How can that be avoided since I have defined a hostname for my WAN IP in Dynamic DNS.

johnpoz

@zkab Your using acme cert for your openvpn?

zkab

@johnpoz No ... I have my own CA.
What I tested was to replace the IP with an Dynamic DNS FQDN on the remote line in the certificate ... and it seems to work.
Can that be done inpfSEnse instead?

johnpoz

@zkab that is normally how you would do it. You would create a CA in pfsense, and create a cert with this CA for use in openvpn.

The CN on this cert doesn't have to be anything valid or even a fqdn.. Client would validate that the CN is correct, for example on the cert I use the CN = pfsenseopenvpn

How you access the server from your client via IP or some FQDN you point to the IP via some dynamic dns wouldn't come into play here.

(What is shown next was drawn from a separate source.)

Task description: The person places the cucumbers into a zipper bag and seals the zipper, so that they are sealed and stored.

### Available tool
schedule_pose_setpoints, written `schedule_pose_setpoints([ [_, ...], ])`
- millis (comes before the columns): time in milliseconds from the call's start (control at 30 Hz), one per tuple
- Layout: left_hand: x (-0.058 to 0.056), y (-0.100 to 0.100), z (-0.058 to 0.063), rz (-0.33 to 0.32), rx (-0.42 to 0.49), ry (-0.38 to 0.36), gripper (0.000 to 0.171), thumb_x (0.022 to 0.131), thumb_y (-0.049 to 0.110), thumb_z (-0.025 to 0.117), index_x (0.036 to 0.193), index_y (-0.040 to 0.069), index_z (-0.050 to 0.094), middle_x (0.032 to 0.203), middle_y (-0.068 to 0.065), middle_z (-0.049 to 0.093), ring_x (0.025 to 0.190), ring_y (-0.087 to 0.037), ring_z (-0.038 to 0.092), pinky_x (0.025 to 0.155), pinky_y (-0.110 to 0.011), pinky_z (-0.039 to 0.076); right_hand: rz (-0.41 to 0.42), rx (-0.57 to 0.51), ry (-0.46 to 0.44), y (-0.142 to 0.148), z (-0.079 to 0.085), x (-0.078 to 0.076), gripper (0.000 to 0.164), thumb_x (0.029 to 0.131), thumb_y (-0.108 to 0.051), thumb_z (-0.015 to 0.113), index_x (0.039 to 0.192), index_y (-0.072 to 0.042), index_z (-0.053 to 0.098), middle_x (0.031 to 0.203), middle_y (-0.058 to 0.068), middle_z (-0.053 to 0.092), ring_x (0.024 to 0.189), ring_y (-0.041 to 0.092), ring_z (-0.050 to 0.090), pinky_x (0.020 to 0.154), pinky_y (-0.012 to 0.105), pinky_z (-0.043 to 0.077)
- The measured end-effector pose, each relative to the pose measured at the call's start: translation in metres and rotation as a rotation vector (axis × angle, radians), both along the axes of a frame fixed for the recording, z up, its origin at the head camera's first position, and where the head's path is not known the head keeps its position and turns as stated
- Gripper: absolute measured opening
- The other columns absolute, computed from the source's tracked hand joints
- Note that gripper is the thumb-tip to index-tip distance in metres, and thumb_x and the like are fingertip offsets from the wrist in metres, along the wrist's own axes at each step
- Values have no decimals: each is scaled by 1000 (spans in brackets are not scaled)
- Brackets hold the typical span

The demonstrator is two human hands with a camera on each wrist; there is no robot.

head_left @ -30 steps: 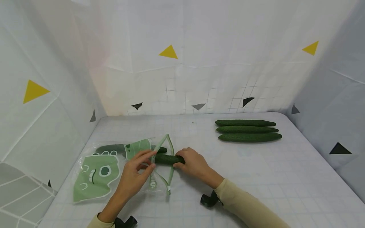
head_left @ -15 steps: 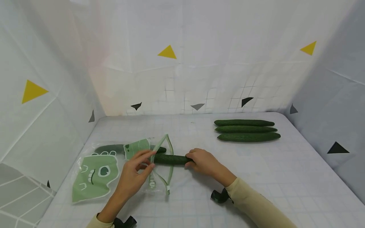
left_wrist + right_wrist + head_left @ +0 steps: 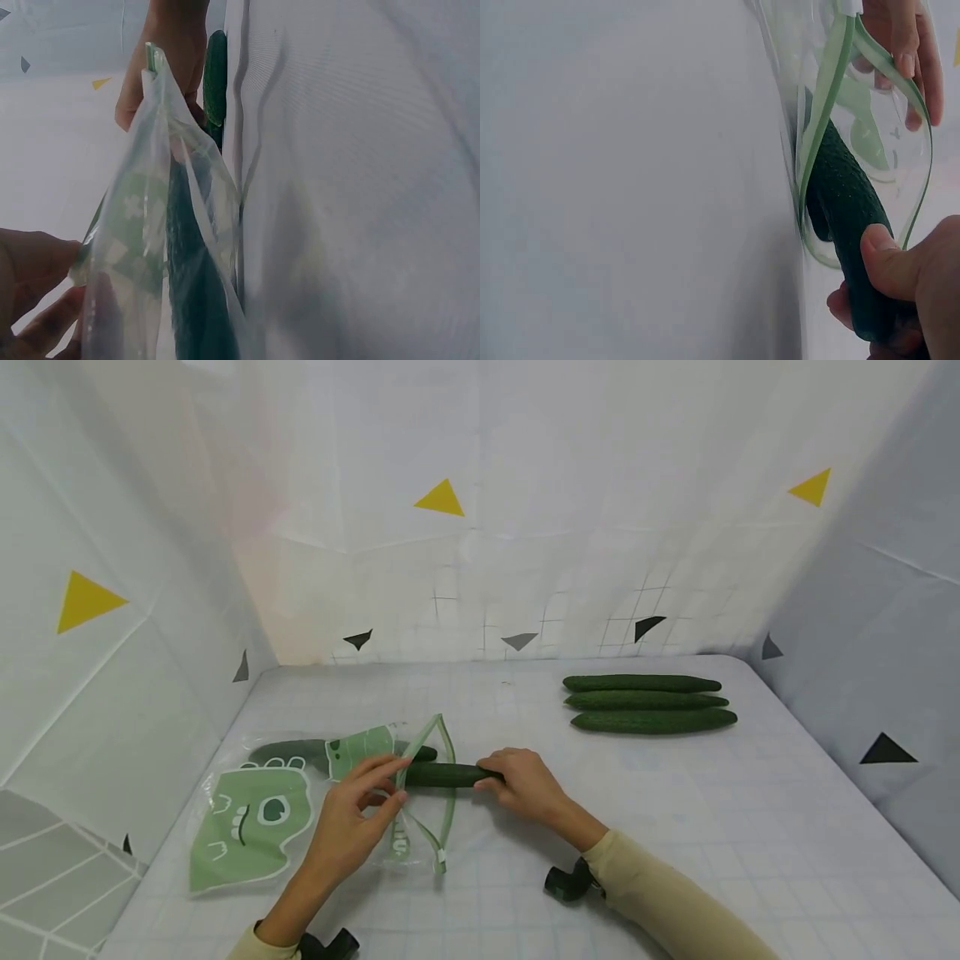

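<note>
A clear zip bag [image 3: 251, 827] with a green cartoon print lies on the table at left, its green-edged mouth [image 3: 829, 97] standing open to the right. My left hand [image 3: 351, 817] pinches the upper layer of the bag near the mouth. With thumb and fingers my right hand [image 3: 523, 783] grips the right end of a cucumber [image 3: 442, 775]; the other end reaches through the mouth into the bag. Behind it, a second cucumber [image 3: 292, 750] lies mostly inside the bag, its tip poking toward the mouth. The left wrist view shows the gripped cucumber [image 3: 191, 262] through the clear plastic.
Three more cucumbers [image 3: 652, 722] lie side by side at the back right of the white table [image 3: 750, 827]. White cloth walls [image 3: 525, 560] with yellow and dark triangles close off the back and sides. A black wrist camera [image 3: 567, 882] sits under the right forearm.
My right hand has shifted right along the cucumber, then slightly back left, and more of the cucumber shows outside the bag than at first. The left hand keeps its hold on the bag.
</note>
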State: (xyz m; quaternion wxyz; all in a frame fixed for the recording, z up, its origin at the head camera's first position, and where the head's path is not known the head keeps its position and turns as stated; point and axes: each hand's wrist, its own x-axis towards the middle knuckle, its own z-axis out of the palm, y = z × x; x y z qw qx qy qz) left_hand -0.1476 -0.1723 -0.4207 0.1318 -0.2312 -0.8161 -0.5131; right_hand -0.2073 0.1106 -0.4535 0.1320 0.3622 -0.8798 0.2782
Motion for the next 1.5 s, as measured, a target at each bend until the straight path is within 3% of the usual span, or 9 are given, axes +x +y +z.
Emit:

When I export the ovpn file for a client, it has this in it

verify-x509-name "pfsenseopenvpn" name

zkab

@johnpoz CN ???
When ISP changed IP and I could not connect ... checking the certificate I saw that the old IP was still in the certificate:

remote xx.xx.xx.xx 1194 udp4
nobind
verify-x509-name "my-dyndns-name" name

where xx.xx.xx.xx = old IP
It seems the verify-x509-name "my-dyndns-name" name had no effect.
Now I have

remote my-dyndns-name
nobind
verify-x509-name "my-dyndns-name" name

and it seems to work OK.
But I had to edit certificate for all vpn client ... so my question is if this could be done in one place in pfSense?

johnpoz

@zkab no once the client has the the client config, there is no way to update that without sending new config to client, or having them update it.

Gertjan

@zkab said in Dynamic IP and update Certificate:

I saw that the old IP was still ...

... hard coded into the OpenVPN client config.

Instead of using

remote xx.xx.xx.xx 1194 udp4

you should create an OpenVPN client config with

remote my-dyndns-name 1194 udp4

and now, when your WAN IP changes, the dyndns magic will change your "my-dyndns-name" so it points to your new WAN IP.
That's what dyndns is all about.

edit :

Pick your (dyndns) host name from here :

when exporting the openvpn client config.

johnpoz

@gertjan I think that is what he did, but the problem is the client has the old setting. He was asking if there is a way to just change that in pfsense and have all the clients configs update automagically.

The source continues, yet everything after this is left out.